Because every surgery comes along with some kind of risk, possible complications are an injury of the structures on the way to the disc space (like nerves, trachea and esophagus or vessels), resulting in intraoperative blood loss, apoplexy, postoperative paresis or tetraparesis or pneumonia.

=== Implanted material and effects ===
To avoid collapse across the opened disc space several implants are available. Implanted material can consists of “a cervical disc prosthesis”, a fixed spacer out of metal (titanium) or synthetic material (PEEK). Veterinary medicine is using similar materials as human medicine. Referring to this it is common to insert a cage or allograf. In some cases, the surgeon is using a ventral plate and screws to keep the vertebral bodies together with the implant in position. The main goal of using of a prosthesis is to obtain physiological motion between the two affected vertebral bodies. However, in most cases of myelopathy a secure fusion is attempted. So the compressed myelin will recover after decompression and by time the initial paralysis or sensorimotor deficits will resolve step by step.

== Recovery ==
In general, the animal needs up to 6 weeks for recovery with a normal and positive path of development past surgery if everything goes as planned. During the recovery, statistics have shown that in some cases urinary catheter is needed besides a continuous pain medication. In any doubt of infection especially pneumonia antibiotic therapy should be started early.

Based on actual data dogs receiving physiotherapy which serves the strengthening of the muscles and stimulating the spinal cord functions show a more quickly and better recovery than dogs without such a therapy.

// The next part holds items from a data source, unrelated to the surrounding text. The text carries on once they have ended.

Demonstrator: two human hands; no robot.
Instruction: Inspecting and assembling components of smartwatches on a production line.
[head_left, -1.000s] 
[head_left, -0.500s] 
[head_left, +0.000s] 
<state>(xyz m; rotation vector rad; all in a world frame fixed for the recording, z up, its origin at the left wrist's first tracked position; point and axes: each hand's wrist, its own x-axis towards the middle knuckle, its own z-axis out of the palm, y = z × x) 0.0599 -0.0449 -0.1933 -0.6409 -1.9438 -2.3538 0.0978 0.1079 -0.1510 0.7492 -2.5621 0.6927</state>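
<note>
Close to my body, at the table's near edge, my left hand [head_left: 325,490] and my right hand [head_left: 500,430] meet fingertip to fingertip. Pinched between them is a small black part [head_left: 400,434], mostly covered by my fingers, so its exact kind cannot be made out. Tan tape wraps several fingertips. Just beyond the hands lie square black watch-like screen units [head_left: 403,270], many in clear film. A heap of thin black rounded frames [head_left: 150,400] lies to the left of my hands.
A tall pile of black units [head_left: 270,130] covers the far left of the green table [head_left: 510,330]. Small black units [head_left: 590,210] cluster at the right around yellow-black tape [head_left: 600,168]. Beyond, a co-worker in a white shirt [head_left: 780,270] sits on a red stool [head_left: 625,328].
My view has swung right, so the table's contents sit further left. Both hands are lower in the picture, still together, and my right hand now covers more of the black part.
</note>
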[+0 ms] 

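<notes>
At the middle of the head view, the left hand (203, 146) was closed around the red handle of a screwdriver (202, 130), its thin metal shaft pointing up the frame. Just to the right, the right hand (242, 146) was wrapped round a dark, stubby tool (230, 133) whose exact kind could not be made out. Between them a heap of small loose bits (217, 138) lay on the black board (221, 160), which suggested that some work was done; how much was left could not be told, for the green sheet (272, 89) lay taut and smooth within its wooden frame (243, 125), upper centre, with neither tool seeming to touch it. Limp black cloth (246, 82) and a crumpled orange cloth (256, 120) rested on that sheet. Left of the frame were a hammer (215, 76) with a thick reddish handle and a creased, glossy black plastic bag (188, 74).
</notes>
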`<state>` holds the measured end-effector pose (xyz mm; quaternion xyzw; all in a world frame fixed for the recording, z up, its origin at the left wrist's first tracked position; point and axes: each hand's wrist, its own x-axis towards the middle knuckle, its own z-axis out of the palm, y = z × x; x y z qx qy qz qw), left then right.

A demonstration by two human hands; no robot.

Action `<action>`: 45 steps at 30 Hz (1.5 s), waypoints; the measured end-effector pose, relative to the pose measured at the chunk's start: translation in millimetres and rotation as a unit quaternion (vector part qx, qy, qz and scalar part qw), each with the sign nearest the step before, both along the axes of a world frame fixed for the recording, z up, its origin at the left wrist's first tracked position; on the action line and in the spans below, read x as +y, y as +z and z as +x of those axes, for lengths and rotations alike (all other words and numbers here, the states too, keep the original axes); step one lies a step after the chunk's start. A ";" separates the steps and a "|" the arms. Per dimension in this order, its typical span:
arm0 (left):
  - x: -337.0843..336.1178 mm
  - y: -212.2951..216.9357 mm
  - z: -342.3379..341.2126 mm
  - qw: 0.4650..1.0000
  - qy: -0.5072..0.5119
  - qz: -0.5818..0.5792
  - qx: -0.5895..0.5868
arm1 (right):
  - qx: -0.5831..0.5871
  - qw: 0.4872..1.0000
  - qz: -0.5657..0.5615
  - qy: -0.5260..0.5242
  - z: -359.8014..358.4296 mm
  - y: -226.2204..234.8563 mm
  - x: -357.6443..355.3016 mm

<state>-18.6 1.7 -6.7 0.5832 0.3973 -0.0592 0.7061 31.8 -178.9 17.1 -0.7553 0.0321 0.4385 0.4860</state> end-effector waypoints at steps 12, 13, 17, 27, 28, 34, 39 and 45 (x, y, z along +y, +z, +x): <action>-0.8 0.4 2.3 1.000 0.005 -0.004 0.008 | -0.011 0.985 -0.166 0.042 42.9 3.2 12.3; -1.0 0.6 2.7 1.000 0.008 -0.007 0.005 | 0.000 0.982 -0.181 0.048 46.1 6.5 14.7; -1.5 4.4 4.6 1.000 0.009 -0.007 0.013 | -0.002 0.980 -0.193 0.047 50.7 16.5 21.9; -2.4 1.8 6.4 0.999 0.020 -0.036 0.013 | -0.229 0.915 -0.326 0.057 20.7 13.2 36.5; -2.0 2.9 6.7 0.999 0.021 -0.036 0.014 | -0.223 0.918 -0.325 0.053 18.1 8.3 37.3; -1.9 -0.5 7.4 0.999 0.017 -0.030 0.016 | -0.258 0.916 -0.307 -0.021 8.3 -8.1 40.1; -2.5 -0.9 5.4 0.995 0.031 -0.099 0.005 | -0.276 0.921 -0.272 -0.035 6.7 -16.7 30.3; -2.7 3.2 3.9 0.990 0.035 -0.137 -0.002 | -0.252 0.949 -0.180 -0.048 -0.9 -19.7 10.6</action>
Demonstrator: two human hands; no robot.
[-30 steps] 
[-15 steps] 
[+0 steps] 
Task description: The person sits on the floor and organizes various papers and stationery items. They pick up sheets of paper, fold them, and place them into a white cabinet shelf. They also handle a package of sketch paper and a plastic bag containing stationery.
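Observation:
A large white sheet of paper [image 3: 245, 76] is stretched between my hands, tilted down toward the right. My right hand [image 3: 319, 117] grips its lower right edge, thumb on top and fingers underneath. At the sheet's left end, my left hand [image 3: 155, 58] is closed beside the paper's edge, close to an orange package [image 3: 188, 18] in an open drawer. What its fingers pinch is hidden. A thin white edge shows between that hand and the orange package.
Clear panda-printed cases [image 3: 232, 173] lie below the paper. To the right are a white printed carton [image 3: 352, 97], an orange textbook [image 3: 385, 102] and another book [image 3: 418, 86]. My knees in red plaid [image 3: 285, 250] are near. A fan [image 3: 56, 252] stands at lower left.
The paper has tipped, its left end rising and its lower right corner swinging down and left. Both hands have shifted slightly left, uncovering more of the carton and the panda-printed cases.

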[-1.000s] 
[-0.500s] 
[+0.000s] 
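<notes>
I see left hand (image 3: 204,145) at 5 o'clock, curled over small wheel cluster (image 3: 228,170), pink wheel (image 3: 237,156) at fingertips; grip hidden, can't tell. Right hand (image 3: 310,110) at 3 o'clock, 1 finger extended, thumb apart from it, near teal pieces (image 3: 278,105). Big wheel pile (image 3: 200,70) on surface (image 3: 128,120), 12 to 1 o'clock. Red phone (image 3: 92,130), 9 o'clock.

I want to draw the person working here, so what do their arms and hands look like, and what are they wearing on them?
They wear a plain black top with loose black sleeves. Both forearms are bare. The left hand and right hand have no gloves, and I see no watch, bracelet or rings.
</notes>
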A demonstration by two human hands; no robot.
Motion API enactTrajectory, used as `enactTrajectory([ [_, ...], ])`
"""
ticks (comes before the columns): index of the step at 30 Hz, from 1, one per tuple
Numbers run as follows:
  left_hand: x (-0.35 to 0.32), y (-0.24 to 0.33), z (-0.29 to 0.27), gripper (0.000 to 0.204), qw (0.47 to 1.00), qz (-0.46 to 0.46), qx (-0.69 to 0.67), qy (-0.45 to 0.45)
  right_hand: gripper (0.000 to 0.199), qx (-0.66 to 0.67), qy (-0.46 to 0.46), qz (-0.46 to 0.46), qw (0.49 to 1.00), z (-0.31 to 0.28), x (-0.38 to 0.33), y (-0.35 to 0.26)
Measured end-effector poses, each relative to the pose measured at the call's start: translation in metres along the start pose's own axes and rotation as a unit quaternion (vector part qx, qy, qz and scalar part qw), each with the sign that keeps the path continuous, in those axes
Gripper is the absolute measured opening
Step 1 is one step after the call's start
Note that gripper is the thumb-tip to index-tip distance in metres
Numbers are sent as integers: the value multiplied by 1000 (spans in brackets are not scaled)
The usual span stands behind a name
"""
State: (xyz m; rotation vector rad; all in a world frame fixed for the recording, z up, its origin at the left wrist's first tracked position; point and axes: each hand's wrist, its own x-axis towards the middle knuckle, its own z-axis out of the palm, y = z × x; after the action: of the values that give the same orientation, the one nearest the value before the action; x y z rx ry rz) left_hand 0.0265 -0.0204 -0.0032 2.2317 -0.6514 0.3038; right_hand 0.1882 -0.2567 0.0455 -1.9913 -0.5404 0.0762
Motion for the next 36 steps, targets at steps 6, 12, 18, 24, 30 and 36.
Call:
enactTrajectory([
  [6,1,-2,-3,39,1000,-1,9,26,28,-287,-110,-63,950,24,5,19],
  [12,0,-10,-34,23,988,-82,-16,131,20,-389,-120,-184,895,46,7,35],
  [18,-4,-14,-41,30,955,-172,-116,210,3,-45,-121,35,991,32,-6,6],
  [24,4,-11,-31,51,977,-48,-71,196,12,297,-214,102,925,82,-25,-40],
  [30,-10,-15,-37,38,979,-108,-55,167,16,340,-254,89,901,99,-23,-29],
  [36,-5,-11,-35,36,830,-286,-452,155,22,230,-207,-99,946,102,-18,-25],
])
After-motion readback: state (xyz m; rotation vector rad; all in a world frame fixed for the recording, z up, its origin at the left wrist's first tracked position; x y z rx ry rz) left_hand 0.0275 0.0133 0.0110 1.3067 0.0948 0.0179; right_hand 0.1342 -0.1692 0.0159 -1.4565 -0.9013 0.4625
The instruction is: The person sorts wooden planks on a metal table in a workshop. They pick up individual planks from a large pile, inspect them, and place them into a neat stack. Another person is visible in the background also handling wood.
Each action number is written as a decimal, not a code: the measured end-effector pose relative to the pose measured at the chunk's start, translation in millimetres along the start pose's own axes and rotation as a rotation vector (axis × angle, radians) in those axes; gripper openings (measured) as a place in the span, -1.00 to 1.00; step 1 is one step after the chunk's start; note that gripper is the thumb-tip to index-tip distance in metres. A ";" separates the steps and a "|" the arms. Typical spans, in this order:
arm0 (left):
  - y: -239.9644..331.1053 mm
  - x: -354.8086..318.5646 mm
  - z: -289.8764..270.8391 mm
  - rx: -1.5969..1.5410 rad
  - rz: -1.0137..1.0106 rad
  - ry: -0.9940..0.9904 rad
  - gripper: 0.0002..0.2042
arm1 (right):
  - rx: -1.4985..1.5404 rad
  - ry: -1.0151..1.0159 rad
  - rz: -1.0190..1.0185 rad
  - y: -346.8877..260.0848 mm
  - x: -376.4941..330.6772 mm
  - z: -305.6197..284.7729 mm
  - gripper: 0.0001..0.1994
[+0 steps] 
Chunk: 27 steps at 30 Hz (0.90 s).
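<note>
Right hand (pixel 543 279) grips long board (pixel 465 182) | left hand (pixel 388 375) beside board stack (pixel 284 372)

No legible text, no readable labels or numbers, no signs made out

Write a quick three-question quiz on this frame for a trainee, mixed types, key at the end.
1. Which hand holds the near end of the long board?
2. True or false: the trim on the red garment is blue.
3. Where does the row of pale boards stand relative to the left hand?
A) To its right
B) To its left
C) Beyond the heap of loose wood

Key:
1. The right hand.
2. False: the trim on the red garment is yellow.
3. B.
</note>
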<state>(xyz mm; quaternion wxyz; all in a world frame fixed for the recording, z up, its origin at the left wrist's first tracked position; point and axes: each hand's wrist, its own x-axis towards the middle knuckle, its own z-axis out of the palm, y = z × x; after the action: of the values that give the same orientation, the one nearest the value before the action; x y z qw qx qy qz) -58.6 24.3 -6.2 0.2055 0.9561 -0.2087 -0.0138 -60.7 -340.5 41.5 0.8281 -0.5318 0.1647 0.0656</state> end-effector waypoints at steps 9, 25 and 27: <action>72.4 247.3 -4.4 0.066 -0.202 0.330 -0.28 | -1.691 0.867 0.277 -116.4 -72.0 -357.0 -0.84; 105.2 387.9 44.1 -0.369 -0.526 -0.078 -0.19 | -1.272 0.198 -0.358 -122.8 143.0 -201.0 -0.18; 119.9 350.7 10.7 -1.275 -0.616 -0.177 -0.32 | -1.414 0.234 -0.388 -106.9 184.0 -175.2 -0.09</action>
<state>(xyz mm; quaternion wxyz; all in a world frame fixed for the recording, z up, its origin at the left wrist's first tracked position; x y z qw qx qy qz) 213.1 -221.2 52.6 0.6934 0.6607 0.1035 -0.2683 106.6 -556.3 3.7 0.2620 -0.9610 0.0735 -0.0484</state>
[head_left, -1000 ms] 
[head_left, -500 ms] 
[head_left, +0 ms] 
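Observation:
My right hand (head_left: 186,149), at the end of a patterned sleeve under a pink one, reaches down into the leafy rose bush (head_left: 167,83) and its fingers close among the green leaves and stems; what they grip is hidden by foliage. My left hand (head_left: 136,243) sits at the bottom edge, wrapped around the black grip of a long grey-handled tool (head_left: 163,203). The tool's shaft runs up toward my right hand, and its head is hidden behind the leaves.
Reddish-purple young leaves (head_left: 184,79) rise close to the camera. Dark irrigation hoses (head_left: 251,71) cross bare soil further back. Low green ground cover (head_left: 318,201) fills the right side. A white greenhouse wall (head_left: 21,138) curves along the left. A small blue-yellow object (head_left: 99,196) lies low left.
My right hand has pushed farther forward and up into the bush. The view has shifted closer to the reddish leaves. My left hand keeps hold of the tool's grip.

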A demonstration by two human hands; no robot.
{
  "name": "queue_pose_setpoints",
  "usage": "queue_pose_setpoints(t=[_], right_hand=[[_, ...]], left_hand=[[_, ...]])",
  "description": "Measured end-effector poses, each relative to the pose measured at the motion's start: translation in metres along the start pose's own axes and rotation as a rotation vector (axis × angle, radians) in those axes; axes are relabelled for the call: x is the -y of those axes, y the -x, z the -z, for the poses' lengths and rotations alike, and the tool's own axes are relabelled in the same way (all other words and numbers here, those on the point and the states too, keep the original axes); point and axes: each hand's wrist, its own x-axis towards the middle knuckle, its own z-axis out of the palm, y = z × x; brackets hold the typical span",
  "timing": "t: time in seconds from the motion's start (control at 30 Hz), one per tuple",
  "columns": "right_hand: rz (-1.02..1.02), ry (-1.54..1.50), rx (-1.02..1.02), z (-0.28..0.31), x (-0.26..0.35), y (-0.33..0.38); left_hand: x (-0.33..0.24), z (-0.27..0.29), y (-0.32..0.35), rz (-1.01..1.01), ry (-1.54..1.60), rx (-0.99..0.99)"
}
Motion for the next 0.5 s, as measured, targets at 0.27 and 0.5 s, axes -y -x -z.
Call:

=== Aftercare and adverse effects ===
There is a risk of early infection or damage to the operated vertebrae if the animal moves too quick and uncontrolled. Adverse effects like postoperative paresis or tetraparesis or pneumonia appear in some cases. Depending on the width or lateral extension of the slot some dogs may suffer from subluxation of included vertebrae. One can control the early postoperative course by making sure that the animal stays calm and gets controlled, short walks to prevent the overuse of the fixed and still fusing vertebral segment. To ensure a good recovery and good long-term results “serial neurologic evaluation in the postsurgical patient” are recommended according to the data.

=== Prognosis ===
It is hard to foresee the actual outcome on spinal cord injury even with early surgery due to many important facts like animal breed, age, and size. Statistics have shown that dogs ”with cervical spinal trauma have been reported to have a good prognosis (recovery rate of 82%) if the animal does not suffer from pulmonary complications.” In terms of today's statistical basis surgeons are not able to give a secure prognosis about the outcome of the animal.